Work task:
For the data below, give again exactly the lines from the one containing "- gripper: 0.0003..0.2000" through the one containing "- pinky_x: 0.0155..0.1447", both ends included, and no others.
═══ Input data ═══
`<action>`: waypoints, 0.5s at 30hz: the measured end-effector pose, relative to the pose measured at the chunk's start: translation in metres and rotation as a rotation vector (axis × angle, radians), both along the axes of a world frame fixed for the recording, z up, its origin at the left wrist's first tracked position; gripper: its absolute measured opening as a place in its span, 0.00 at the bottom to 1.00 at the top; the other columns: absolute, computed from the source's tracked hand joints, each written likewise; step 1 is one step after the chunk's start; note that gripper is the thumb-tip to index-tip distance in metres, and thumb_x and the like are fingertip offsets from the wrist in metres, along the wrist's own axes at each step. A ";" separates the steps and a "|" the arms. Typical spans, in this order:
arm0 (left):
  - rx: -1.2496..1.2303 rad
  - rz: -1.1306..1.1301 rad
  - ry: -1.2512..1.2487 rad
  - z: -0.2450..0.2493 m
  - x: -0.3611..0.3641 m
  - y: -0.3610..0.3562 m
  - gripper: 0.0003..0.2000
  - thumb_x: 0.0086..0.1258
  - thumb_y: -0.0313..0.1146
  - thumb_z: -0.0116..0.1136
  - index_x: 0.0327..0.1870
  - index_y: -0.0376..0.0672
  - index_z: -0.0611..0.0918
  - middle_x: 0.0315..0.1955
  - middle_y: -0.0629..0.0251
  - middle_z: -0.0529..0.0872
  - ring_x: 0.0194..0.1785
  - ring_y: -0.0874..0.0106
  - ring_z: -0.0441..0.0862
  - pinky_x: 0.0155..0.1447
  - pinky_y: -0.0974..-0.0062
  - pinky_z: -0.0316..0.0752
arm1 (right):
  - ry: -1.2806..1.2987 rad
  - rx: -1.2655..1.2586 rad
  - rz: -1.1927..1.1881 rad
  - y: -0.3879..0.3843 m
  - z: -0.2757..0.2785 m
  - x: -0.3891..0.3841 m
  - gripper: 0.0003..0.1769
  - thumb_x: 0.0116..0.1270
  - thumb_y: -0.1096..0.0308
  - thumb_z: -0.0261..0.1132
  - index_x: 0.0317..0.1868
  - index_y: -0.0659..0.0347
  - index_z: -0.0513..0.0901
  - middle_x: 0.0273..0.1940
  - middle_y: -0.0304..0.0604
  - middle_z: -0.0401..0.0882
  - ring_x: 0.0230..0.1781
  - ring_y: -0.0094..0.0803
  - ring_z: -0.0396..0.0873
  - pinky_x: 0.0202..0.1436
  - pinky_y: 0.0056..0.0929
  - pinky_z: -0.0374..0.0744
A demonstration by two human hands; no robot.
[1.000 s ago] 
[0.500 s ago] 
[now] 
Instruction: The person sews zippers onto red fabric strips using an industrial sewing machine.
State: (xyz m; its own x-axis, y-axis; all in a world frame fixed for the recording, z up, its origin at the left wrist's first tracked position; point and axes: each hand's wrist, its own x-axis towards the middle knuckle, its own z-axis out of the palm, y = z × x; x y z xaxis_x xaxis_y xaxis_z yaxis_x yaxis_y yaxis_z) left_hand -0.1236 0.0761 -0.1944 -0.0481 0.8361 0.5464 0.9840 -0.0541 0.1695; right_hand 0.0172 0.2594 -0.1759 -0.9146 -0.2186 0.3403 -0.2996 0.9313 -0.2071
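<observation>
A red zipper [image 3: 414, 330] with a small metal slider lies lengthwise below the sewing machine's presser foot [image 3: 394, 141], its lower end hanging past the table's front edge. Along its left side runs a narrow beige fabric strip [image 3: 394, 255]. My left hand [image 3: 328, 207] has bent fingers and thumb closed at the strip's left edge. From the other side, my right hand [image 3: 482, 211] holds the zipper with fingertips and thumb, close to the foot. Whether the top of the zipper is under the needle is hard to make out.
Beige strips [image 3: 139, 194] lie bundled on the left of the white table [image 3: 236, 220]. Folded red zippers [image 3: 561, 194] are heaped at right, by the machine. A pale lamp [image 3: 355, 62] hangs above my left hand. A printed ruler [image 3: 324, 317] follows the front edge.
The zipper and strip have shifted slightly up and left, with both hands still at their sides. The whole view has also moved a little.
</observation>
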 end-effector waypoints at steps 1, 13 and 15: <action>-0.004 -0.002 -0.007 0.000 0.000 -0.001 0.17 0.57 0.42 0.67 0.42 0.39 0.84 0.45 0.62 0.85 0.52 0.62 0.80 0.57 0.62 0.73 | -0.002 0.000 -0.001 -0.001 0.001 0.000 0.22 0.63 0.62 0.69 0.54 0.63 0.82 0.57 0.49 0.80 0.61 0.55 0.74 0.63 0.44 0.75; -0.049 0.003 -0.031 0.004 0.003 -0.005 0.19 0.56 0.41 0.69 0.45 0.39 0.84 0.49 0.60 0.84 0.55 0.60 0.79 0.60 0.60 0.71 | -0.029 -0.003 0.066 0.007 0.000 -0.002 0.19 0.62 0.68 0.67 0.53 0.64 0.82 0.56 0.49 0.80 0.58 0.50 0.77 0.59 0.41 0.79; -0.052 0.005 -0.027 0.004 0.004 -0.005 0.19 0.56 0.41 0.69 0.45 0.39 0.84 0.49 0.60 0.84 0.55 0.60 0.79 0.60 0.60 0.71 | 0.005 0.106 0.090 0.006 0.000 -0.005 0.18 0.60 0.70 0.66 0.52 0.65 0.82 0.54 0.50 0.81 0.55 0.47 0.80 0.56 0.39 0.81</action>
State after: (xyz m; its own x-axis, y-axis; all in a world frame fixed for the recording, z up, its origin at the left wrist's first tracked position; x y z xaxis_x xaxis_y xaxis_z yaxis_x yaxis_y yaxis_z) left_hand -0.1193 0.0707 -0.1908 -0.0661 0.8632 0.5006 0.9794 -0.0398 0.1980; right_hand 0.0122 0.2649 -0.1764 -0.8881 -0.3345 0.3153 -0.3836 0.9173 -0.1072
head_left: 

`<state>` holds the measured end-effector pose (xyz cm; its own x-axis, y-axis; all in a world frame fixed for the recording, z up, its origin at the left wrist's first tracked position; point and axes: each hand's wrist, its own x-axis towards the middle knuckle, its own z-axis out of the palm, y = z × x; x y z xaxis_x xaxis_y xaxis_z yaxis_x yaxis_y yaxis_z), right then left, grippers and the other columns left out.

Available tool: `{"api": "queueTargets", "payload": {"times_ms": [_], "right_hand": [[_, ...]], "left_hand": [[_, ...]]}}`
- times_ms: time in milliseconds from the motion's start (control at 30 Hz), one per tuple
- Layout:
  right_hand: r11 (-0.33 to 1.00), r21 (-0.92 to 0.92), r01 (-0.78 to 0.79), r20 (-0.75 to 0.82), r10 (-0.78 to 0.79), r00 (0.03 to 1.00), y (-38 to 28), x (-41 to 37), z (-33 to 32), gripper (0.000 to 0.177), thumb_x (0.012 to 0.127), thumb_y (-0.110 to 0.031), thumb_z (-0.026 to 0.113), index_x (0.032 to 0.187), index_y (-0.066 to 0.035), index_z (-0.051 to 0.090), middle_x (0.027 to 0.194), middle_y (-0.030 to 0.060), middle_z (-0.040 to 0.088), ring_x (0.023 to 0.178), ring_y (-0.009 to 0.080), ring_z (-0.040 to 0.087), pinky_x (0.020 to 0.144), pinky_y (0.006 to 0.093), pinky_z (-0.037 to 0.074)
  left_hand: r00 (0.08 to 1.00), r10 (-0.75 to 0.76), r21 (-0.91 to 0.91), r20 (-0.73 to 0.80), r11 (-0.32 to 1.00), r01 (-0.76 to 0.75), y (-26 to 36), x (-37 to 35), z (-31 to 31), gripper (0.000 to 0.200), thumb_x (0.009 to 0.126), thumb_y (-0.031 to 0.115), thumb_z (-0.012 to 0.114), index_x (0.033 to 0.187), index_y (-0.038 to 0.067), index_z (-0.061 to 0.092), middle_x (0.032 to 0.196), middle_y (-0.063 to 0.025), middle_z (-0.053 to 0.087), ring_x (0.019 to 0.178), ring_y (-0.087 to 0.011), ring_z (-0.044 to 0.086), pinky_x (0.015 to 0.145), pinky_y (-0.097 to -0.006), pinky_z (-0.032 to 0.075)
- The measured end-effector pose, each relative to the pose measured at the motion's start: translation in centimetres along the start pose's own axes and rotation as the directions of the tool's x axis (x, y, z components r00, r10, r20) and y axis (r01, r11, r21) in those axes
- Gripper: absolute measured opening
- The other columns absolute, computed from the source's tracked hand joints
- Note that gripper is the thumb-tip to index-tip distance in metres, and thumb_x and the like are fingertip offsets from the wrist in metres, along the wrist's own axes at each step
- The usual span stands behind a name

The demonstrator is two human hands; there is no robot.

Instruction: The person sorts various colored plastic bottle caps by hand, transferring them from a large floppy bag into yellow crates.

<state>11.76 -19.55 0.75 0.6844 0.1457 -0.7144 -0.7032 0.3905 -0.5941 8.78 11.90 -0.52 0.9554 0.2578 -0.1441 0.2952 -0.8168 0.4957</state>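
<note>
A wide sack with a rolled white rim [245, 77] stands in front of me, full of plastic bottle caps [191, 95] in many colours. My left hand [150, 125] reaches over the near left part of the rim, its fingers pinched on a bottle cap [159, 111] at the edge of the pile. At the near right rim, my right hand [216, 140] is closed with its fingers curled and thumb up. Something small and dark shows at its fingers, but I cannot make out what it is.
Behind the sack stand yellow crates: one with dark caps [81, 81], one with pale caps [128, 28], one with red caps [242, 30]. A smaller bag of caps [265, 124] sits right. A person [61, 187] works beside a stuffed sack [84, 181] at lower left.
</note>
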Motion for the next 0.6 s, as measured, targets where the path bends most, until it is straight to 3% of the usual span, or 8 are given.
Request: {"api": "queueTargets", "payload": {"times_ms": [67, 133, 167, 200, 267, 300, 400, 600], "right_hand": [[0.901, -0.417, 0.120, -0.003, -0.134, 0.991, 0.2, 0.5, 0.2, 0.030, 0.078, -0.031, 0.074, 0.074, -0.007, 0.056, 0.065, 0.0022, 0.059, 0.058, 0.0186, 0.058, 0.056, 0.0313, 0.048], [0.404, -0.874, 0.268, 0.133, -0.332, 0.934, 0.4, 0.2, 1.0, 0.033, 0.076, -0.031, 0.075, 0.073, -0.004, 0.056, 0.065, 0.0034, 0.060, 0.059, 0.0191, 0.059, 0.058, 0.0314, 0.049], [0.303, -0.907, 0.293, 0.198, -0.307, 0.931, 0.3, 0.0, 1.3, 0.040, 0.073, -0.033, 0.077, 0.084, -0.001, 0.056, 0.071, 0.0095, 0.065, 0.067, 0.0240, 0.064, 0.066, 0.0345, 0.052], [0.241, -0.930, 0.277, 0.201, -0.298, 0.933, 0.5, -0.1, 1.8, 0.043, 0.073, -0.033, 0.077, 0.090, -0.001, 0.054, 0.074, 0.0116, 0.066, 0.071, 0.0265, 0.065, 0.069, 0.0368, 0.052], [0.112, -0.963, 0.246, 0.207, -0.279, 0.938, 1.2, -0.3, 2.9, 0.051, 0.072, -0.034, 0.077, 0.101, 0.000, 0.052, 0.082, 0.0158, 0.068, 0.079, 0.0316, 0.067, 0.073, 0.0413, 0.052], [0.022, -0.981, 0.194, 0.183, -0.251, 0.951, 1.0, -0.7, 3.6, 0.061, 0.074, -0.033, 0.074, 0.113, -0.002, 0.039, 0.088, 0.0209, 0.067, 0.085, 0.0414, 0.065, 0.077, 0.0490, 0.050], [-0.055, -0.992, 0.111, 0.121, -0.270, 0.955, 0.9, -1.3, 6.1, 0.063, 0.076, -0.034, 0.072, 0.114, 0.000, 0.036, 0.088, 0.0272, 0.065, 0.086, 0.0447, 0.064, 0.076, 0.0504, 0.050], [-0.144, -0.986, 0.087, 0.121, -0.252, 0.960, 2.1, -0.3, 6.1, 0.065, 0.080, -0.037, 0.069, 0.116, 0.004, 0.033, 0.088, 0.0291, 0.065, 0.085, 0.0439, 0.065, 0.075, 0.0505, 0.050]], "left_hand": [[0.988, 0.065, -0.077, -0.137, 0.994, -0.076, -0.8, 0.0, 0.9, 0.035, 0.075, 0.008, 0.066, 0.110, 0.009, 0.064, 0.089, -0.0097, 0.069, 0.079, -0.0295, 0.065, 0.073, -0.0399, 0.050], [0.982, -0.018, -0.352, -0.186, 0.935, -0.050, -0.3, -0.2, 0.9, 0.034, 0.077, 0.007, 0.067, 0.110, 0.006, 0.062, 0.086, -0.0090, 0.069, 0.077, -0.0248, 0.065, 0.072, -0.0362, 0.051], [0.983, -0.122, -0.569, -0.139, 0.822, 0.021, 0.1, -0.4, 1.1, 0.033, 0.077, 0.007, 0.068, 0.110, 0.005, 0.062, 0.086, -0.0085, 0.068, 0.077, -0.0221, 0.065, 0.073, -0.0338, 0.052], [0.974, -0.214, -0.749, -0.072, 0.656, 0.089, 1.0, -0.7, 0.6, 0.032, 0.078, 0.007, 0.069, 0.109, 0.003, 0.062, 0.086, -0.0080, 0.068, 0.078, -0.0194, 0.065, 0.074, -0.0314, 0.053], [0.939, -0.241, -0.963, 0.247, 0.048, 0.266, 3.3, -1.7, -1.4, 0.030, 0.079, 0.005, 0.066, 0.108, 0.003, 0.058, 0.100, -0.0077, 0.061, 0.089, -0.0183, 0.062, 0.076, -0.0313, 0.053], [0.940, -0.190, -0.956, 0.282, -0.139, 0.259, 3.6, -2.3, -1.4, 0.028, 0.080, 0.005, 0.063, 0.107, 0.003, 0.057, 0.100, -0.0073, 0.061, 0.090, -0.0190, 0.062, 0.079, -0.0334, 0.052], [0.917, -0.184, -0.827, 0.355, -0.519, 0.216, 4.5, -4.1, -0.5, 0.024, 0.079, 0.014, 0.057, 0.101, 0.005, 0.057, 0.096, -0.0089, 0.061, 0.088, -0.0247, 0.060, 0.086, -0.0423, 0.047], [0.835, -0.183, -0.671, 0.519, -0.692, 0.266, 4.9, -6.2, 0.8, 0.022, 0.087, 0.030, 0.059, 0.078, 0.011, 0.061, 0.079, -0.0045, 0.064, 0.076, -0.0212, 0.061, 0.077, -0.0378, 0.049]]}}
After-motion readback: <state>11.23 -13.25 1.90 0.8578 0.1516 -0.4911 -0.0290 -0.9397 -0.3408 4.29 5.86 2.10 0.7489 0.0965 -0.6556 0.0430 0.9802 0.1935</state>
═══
Task solution:
  - gripper: 0.0003..0.2000
  - thumb_x: 0.0086..0.1258
  - thumb_y: -0.0313..0.1146
  - thumb_z: -0.0116..0.1136
  - index_x: 0.0327..0.1870
  - index_y: -0.0376..0.0672
  - index_z: -0.0611..0.0918
  - middle_x: 0.0315..0.1955
  - middle_y: -0.0629..0.0251
  - middle_z: -0.0529..0.0872
  - ring_x: 0.0194..0.1785
  - ring_y: -0.0874..0.0106
  - ring_z: -0.0441..0.0862
  - pinky_x: 0.0155..0.1447

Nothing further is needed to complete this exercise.